From Environmental News Service, J.R. Pegg - The fate of the Yellowstone bison herd took center stage at a House committee hearing on Tuesday, with emotions running high over a controversial management plan that allows federal and state officials to kill bison in order to protect cattle from the disease brucellosis.

[my two cents -- That's the claim at the crux of the bison war, but it doesn't hold up. There has never been a recorded base of such infection in the wild. Brucellosis can only be transmitted by calving females; it happened just once, in captivity. The real issue is money and natural resources, of course: the cattle industry's manifest destiny over our country's grasslands.]

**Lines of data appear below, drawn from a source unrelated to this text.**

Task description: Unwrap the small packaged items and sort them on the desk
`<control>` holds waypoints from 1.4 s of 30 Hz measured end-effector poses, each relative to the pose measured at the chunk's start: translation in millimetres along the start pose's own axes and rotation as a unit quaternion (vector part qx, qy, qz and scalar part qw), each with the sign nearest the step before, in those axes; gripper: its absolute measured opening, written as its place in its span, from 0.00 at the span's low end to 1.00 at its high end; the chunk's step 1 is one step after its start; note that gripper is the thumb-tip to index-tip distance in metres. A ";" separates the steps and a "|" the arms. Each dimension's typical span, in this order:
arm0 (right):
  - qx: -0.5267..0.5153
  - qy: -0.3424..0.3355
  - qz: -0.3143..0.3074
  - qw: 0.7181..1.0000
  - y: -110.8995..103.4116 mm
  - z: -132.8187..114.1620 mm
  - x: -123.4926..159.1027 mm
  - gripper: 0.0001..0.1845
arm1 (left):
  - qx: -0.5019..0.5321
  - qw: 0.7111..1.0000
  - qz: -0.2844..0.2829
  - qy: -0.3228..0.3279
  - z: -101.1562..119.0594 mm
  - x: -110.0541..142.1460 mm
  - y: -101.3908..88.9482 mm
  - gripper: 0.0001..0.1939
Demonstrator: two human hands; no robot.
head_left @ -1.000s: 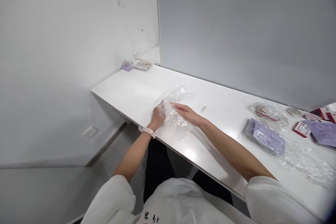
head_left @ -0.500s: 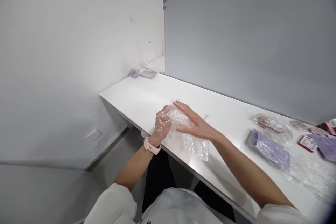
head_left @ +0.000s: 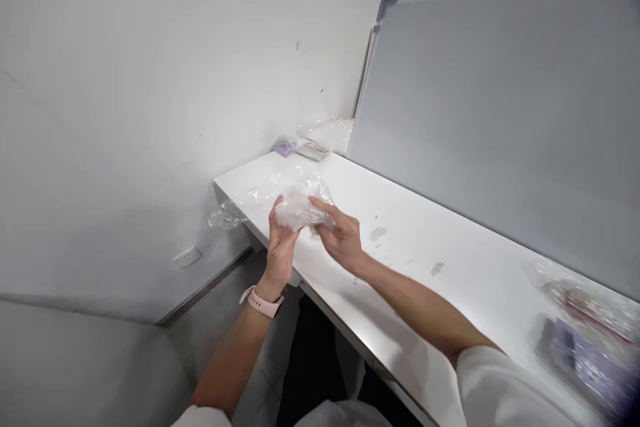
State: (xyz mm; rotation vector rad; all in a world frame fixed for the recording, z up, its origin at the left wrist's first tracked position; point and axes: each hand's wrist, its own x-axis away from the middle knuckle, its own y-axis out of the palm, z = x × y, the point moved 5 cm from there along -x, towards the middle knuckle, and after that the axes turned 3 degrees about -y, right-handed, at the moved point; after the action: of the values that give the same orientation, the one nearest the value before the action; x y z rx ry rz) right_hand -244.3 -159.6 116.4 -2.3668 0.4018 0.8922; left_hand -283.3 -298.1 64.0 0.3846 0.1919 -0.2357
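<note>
Both of my hands hold a crumpled wad of clear plastic wrap (head_left: 300,207) above the left end of the white table (head_left: 430,240). My left hand (head_left: 279,243), with a pink watch on the wrist, grips the wad from below and the left. My right hand (head_left: 337,233) pinches it from the right with curled fingers. Another loose piece of clear plastic (head_left: 226,215) hangs off the table's left corner.
A grey whiteboard (head_left: 500,120) leans at the table's back. Small wrapped packets (head_left: 300,146) lie in the far corner by the wall. Blurred purple packages in plastic (head_left: 585,347) lie at the right. A wall socket (head_left: 187,257) sits low on the left.
The flat plastic sheet has been gathered off the table into a wad between both hands. The view has swung left, so the right-hand packages are nearly out of sight.
</note>
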 end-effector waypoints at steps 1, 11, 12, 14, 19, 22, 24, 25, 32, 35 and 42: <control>0.062 -0.048 -0.021 0.997 5.5 10.5 -20.6 0.22 | -0.055 0.998 0.014 -0.009 -9.4 -3.7 -11.1 0.29; 0.474 -0.098 -0.205 0.851 58.6 196.8 -263.9 0.31 | -0.552 0.823 -0.052 0.123 -68.5 8.1 -5.4 0.14; 0.483 -0.082 -0.201 0.848 56.5 217.0 -281.0 0.30 | -0.560 0.817 -0.043 0.128 -67.6 7.7 -5.0 0.14; 0.505 -0.045 -0.170 0.845 46.2 255.3 -307.0 0.28 | -0.568 0.812 -0.026 0.135 -67.1 5.7 -6.2 0.14; 0.540 0.053 -0.119 0.832 22.7 329.7 -327.3 0.22 | -0.563 0.812 -0.011 0.154 -76.7 2.9 -9.5 0.12; 0.523 0.111 -0.151 0.832 39.0 346.7 -321.5 0.24 | -0.553 0.819 0.003 0.152 -80.9 3.3 -12.4 0.13; 0.510 0.113 -0.164 0.837 64.2 342.1 -315.4 0.26 | -0.543 0.827 -0.007 0.143 -81.6 3.0 -13.3 0.13; 0.503 0.107 -0.176 0.839 79.8 337.7 -311.6 0.25 | -0.539 0.831 -0.017 0.139 -81.4 2.6 -13.4 0.14; 0.453 0.139 -0.342 0.811 152.5 336.8 -277.5 0.53 | -0.516 0.842 -0.012 0.154 -74.6 2.9 -13.1 0.17; 0.445 0.150 -0.363 0.805 149.3 343.7 -270.6 0.46 | -0.524 0.842 -0.009 0.131 -80.2 3.3 -13.6 0.17; 0.425 0.064 -0.382 0.818 123.0 289.6 -194.3 0.33 | -0.513 0.847 -0.003 0.138 -81.6 4.1 -12.2 0.16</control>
State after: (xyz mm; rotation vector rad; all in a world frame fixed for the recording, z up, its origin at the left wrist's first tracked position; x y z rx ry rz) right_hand -589.0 -66.5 20.4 -1.5032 -0.1208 0.0950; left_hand -294.0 -278.0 -15.5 -0.6631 0.5666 -0.0550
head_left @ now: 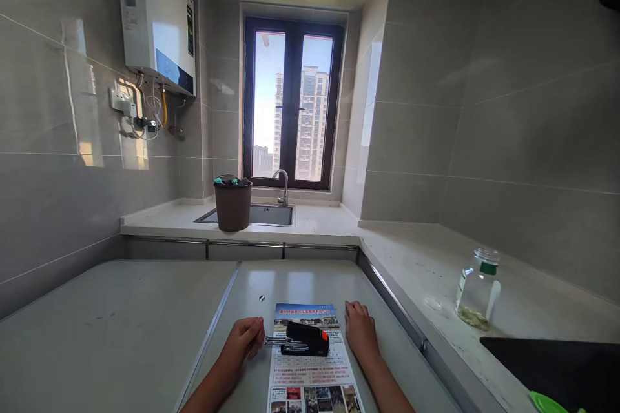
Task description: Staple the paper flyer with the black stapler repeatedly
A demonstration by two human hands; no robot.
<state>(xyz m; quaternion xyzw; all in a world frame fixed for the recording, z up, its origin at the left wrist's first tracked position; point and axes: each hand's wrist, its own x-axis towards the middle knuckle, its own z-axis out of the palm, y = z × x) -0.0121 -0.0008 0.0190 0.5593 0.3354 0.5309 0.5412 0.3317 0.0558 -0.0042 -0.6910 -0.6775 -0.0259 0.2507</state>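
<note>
- Stapler lies on the printed sheet, metal rail jutting left.
- My left hand bunches its fingertips beside the rail's end; whether they grip it, I can't tell.
- My right hand rests beside the sheet, fingers loosely bent.
- Sheet's bottom: cut off.

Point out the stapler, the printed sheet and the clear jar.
Stapler [304,343]: head view, on its black body.
Printed sheet [314,375]: head view, on its lower text.
Clear jar [477,292]: head view, on its see-through side.
</note>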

House Resources Committee Chairman Nick Rahall said the plan allows the needless slaugter of "an American icon."

"The slaughter of bison is not required in order to manage the threat of disease. Slaughter is not management," Rahall said. "It is an approach from a bygone era and has no place in a time of rapid scientific and economic progress."

From the Buffalo Field Campaign - (The room held an) all-star cast of the many players involved in the buffalo's current story, including villains, heroes and the ... fence-sitters. Sadly, the Native American voice was again left out. Congressional champions are calling much-needed attention to the mismanagement of Yellowstone bison, while the cattle interests keep showing their greed for grass and ignorance of the meaning and importance of wildness.

The Government Accountability Office (GAO) reported on their undergoing investigation of the Interagency Bison Management Plan and the land deal with the Church Universal & Triumphant (CUT). CUT, cited on this cult investigation site, is the largest cattle producer in the bison's way, and it owns less than 300 cows! So long as cattle graze these lands, said GAO, no bison will be able to access even the wildlife conservation easement lands within their critical winter range.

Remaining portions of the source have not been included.